I will always remember Hoyerswerda, not just because the police were unwilling and unable to stop the riots. The most bizarre aspect was the attitude of the local crowd that had come to watch the attacks. It was like a festival: people took photos, applauded and commented. There were a lot of old people, but parents had also brought their small kids, some of them sitting on their fathers’ shoulders in order to have a better view.

What a break from small-town boredom—and what a disastrous signal to the right-wing groups then forming. Over the next several years, those riots were followed by attacks on foreigners all over Germany, but particularly in the East. Often enough, West German Nazis helped with money and expertise, but the biggest factor for being able to establish lasting structures was the weakness of the police and the judiciary.

Benefit of Hindsight

Today, the streets of Dresden are well-lit and filled with modern, shiny cars.

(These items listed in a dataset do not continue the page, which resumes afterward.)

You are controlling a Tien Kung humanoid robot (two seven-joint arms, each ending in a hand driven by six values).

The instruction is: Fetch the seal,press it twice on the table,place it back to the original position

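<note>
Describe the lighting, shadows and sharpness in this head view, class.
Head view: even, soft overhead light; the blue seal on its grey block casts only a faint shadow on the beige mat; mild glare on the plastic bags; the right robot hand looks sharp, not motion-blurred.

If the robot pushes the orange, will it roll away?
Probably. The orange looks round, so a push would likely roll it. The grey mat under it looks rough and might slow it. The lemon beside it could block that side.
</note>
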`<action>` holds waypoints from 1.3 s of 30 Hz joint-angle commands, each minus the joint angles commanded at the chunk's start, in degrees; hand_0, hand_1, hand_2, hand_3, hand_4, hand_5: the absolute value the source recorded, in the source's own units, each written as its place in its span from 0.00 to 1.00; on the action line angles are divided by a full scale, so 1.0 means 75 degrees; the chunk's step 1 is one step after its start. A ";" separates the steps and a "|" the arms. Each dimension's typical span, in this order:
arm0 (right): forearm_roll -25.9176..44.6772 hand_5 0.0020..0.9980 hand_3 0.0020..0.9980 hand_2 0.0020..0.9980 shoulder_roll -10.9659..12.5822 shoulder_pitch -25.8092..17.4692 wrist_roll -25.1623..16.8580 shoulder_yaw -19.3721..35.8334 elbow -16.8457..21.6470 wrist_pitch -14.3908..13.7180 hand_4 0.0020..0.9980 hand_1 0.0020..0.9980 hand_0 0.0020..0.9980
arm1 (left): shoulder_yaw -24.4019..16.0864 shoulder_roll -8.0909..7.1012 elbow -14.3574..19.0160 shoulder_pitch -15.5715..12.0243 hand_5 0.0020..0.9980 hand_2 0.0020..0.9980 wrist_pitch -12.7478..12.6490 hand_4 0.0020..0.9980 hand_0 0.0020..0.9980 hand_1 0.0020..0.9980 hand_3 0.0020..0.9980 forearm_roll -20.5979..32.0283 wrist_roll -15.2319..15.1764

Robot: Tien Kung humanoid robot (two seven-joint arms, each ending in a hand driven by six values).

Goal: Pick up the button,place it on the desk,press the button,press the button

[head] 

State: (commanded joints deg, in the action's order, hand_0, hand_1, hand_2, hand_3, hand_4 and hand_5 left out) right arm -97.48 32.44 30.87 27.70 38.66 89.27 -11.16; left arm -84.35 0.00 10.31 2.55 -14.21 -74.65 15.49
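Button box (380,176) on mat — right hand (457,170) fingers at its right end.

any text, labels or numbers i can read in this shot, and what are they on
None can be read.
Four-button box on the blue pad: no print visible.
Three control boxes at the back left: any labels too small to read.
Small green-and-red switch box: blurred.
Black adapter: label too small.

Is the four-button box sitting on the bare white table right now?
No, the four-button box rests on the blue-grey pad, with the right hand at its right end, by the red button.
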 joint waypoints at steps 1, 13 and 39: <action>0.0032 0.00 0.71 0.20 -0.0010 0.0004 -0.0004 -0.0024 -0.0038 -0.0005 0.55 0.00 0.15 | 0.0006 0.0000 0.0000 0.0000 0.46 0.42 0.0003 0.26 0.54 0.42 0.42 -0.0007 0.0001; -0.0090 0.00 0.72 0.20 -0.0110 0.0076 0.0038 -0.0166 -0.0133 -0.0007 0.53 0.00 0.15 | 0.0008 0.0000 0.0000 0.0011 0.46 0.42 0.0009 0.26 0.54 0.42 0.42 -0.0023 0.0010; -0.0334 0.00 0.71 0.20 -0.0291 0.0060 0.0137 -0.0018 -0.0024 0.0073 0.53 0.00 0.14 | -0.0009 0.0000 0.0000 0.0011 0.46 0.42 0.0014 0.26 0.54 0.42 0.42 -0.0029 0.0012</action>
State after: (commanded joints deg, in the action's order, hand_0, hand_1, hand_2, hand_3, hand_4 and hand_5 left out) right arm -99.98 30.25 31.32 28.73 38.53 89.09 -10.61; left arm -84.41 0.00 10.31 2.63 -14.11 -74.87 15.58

In many towns around Saxony and beyond, the old centers have been beautifully restored. Industry is thin on the ground, but where it does exist, it is modern and competitive. The road signs for “Industrie-Nebel” (industrial fog) that warned drivers about the deep yellow smog in the coal-mining region south of Leipzig have disappeared for good.

No doubt, some, or even many, aspects of unification could have been handled better—with hindsight and without the frantic pace forced by events at the time.  Nearly 30 years on, two of the biggest problems that became so clearly visible after the Wende still shape East Germany’s landscape: the lack of a dynamic, indigenous leadership, and the spread of an illiberal, racist ideology. Both are related, I strongly believe, and it will take the rebuilding of local elites to create a better future for the whole of Germany.

Still we need to be aware that not everything that happened in the 30 years since the Wende is negative, despite the problems German unification brought to the region. Overall, in terms of democracy, personal freedom, prosperity, health, rule of law, or even environmental protection, it continues to be a fantastic success.